-- Opening Marker --
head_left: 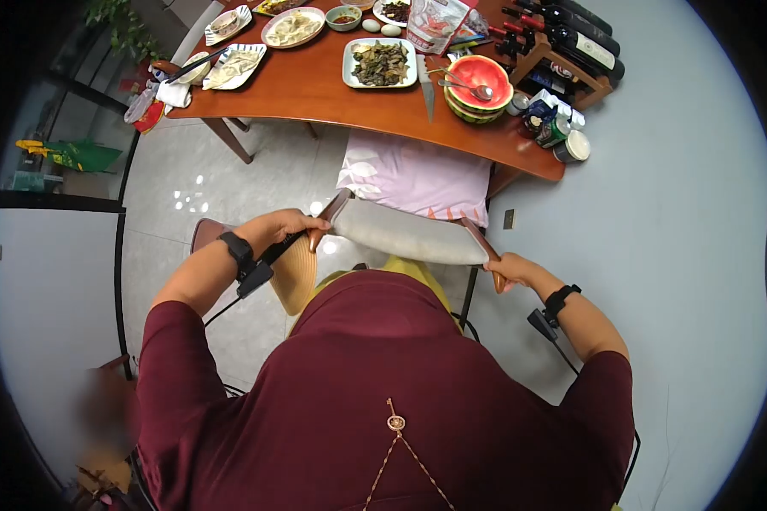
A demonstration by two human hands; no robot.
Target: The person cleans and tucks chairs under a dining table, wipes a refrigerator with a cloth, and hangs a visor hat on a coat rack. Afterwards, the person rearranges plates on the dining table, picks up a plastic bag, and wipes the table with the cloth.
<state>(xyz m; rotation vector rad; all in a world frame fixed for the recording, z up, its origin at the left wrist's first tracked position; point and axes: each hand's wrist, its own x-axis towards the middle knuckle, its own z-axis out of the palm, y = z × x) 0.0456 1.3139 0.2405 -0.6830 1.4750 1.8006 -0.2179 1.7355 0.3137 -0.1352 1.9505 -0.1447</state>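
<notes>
One left hand (301,223), one right hand (515,270), both tight round wooden chair posts (336,208) (bottle labels (594,53) illegible)

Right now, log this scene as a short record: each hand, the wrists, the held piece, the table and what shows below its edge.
left hand: closed on the left wooden end of the chair back
right hand: closed on the right wooden end
wrists: a black band on each
chair back: pale, padded, gripped at both ends
table: brown; bears a cut watermelon with a spoon in it, a knife beside it
below table edge: pink patterned cloth, partly hidden
</notes>
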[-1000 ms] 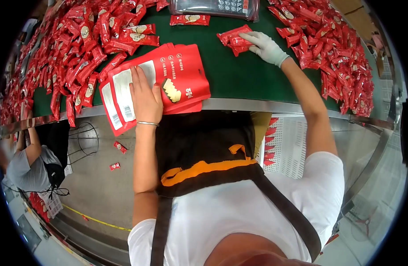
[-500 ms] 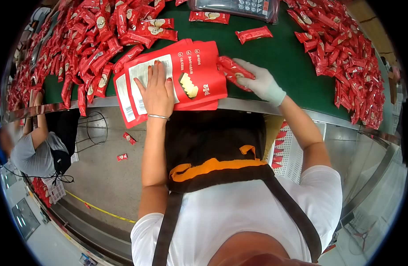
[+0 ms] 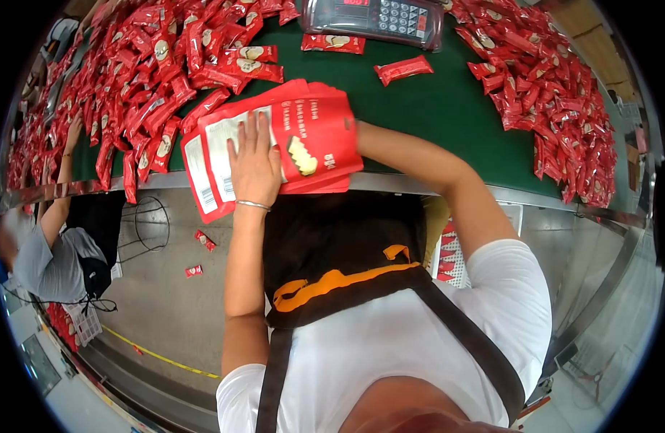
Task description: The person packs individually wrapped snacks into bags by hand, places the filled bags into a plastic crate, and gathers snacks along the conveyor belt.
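Observation:
My left hand [image 3: 256,162] lies flat with its fingers spread on a stack of red pouches [image 3: 303,141] at the table's front edge. Into the open right end of the top pouch goes my right arm, and the pouch hides that hand entirely. Whatever it holds is out of sight. A single small red packet [image 3: 404,69] rests on the green table top [image 3: 412,101], up and right of the pouches. Another packet [image 3: 333,43] lies just below the keypad device [image 3: 376,18].
A large heap of red packets [image 3: 159,72] spreads over the left side, and a second heap [image 3: 549,94] is at the right. Below the metal table edge [image 3: 484,191] stands a white crate [image 3: 511,216]. A co-worker in grey [image 3: 51,263] is at the far left.
My right hand has carried packets from the table leftward and gone inside the top pouch, whose surface now bulges up. My left hand has stayed on the pouches.

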Motion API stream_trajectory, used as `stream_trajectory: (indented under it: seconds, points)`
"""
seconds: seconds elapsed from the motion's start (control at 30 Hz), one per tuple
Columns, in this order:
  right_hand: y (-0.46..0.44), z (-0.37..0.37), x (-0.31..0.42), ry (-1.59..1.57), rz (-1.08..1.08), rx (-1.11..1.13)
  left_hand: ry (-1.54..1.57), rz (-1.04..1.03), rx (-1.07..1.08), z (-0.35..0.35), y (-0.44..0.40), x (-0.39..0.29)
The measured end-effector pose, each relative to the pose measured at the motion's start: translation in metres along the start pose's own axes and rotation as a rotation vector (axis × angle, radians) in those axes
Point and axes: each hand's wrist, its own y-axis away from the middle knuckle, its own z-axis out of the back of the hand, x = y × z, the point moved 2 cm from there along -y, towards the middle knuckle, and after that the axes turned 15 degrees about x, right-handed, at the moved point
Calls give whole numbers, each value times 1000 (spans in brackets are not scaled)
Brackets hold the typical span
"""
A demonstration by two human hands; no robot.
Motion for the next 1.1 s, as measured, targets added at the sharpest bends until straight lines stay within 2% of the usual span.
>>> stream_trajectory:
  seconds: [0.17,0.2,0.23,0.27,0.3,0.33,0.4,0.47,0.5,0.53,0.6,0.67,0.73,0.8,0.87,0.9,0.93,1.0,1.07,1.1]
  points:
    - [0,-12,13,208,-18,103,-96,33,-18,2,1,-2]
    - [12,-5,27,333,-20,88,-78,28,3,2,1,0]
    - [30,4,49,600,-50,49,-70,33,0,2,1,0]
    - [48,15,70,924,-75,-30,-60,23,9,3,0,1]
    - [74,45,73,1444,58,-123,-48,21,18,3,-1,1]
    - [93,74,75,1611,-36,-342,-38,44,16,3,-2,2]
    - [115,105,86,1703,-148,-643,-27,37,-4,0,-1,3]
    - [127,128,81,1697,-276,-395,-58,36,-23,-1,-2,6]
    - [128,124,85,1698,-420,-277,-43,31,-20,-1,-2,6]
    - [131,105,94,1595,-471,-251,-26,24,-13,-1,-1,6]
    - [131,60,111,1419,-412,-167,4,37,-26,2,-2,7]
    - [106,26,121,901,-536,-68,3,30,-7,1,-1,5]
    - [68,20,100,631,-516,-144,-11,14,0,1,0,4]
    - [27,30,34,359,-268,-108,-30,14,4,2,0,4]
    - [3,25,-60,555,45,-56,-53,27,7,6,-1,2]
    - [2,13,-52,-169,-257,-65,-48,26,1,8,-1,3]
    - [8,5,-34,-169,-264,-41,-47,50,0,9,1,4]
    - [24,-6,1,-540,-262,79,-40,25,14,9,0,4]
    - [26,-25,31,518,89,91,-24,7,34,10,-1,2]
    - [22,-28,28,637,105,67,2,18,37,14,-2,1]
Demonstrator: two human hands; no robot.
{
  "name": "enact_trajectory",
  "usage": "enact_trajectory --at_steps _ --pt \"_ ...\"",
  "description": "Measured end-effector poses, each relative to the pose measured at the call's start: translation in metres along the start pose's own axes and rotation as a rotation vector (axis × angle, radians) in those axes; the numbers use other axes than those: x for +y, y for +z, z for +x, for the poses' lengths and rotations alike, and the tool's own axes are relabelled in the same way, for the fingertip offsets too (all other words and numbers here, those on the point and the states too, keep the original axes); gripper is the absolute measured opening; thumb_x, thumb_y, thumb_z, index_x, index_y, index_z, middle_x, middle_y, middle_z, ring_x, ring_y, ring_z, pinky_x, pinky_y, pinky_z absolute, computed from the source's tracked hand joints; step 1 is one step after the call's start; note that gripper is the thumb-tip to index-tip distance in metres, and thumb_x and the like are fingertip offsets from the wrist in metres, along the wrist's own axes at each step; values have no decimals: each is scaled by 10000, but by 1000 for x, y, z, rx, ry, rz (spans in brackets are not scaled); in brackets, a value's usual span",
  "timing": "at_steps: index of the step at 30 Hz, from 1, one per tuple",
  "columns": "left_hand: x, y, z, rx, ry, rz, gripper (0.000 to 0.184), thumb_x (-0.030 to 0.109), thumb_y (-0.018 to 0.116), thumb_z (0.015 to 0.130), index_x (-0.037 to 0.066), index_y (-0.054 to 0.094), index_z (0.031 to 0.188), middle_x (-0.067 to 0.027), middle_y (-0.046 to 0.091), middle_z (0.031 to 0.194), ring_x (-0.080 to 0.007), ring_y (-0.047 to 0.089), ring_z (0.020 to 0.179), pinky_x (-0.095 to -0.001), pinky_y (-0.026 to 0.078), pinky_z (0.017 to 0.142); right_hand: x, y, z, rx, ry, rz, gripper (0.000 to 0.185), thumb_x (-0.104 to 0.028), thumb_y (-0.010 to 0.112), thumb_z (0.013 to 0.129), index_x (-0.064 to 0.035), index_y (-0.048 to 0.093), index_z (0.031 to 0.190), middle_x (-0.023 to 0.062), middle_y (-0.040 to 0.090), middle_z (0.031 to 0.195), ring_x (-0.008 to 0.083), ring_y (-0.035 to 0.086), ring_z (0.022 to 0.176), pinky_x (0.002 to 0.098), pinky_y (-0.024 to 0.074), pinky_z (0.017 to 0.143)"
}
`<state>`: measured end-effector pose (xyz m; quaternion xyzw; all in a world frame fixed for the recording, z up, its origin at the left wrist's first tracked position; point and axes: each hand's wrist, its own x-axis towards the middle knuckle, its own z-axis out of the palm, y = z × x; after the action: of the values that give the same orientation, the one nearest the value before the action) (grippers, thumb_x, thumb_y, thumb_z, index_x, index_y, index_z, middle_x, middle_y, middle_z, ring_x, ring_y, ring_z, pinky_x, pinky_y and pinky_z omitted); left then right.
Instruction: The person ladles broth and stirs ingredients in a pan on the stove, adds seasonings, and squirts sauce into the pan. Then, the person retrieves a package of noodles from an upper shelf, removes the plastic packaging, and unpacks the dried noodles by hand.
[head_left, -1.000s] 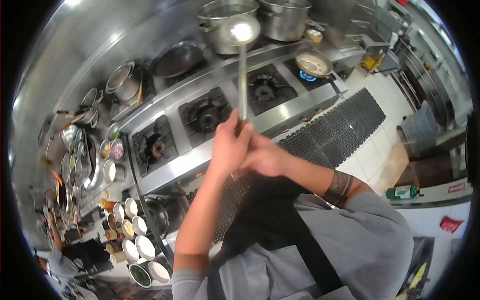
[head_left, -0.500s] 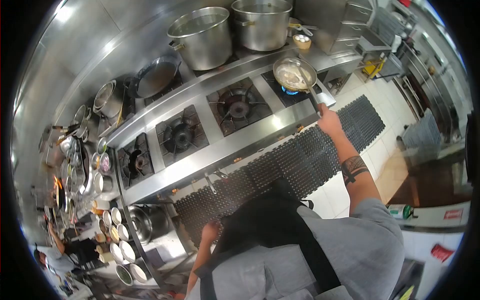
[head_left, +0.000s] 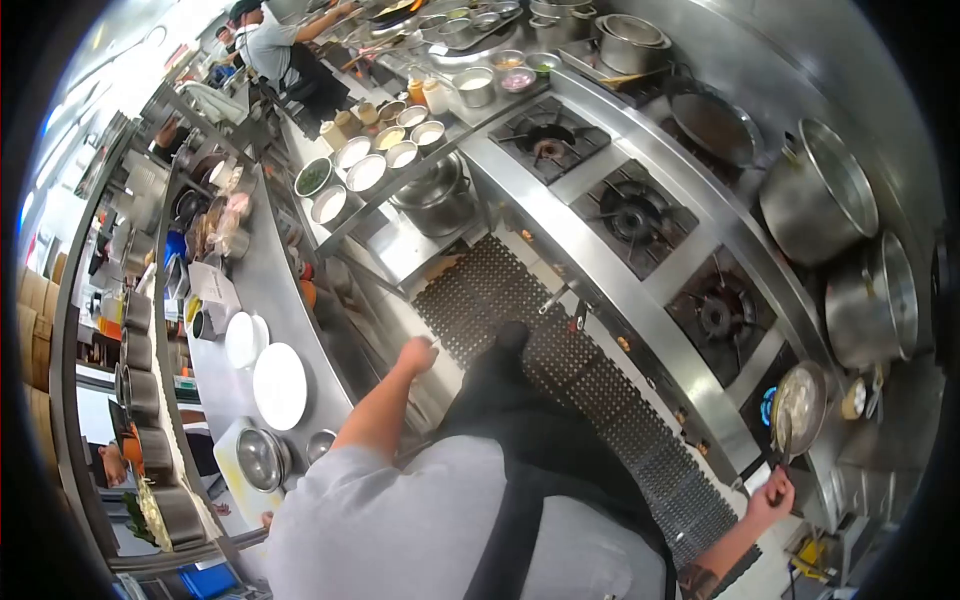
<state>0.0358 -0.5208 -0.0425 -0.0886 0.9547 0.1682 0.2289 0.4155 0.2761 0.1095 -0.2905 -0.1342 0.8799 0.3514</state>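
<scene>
At the lower right, my right hand (head_left: 770, 497) is closed around the handle of a frying pan (head_left: 823, 398). The pan sits over a burner with a blue flame (head_left: 768, 405) and holds a pale, creamy-looking food (head_left: 793, 408). What looks like a metal utensil (head_left: 785, 436) rests in it near the handle; its kind is unclear. My left hand (head_left: 417, 356) hangs above the floor between the stove and the counter, its fingers curled in a loose fist. Nothing shows in it, and it touches nothing.
Two large stockpots (head_left: 806, 215) (head_left: 862, 315) and a dark wok (head_left: 715, 120) stand behind unlit burners (head_left: 717, 312). On my left, a steel counter (head_left: 320, 375) carries white plates (head_left: 279, 386) and metal bowls (head_left: 262, 460). Containers (head_left: 367, 172) line a shelf ahead. A co-worker (head_left: 285, 60) stands beyond.
My view has swung left, bringing the plate counter into sight and shifting the stove rightward. My right hand keeps hold of the pan handle. My left arm now reaches out from my side.
</scene>
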Motion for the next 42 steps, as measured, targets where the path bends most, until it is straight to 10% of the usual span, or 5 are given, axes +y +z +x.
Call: enact_trajectory --at_steps 12,20,23,35,42 --pt "39 -253 341 595 -10 -322 398 217 630 867 38 658 1221 -216 661 1221 -399 624 1147 -467 494 995 16 83 -6 542 42 -2134 303 -93 474 885 -74 608 1156 79 627 801 170 596 608 364 340 309" --pt "-2 -383 602 973 -97 -650 670 240 808 727 -19 549 1289 -237 641 1228 -395 606 1184 -434 476 1018 227 268 -51 670 -181 -2741 631 -422 620 980 81 570 1357 263 703 1182 396 692 1083 437 561 899" --pt "-9 -403 657 984 -232 -775 850 261 876 617 -12 511 1335 -216 586 1315 -360 572 1248 -413 443 1089 161 183 -7 852 -329 -2045 411 -133 489 933 -21 580 1318 91 662 990 204 627 638 391 443 382" --pt "-40 -435 719 888 -171 -881 432 263 896 772 -11 668 1015 -140 731 976 -267 706 862 -447 608 774 242 248 -32 1022 -371 -1439 717 -55 601 801 -129 499 1507 -16 498 672 94 470 475 332 568 470" --pt "15 -496 627 438 900 -1879 671 329 888 786 -46 632 1280 -143 724 1201 -295 702 1035 -435 576 935 226 203 -48 842 -393 -1471 704 -19 570 764 -47 507 1464 103 656 1091 180 599 563 316 535 434"
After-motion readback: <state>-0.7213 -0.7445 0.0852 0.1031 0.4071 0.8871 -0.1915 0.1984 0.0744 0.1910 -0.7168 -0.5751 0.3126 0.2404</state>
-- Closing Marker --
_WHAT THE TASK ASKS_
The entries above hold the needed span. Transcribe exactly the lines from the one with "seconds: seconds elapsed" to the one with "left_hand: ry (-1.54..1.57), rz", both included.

_YOUR RESPONSE_
seconds: seconds elapsed from the motion's start (control at 30 Hz), one per tuple
Columns, in this order:
  right_hand: y (-0.46..0.44), z (-0.37..0.37), x (-0.31..0.42), ry (-1.59..1.57), rz (-1.08..1.08), rx (-1.11..1.13)
  left_hand: ry (-1.54..1.57), rz (-1.04..1.03), rx (-1.07..1.08), z (-0.35..0.35), y (-0.44..0.40), x (-0.39..0.29)

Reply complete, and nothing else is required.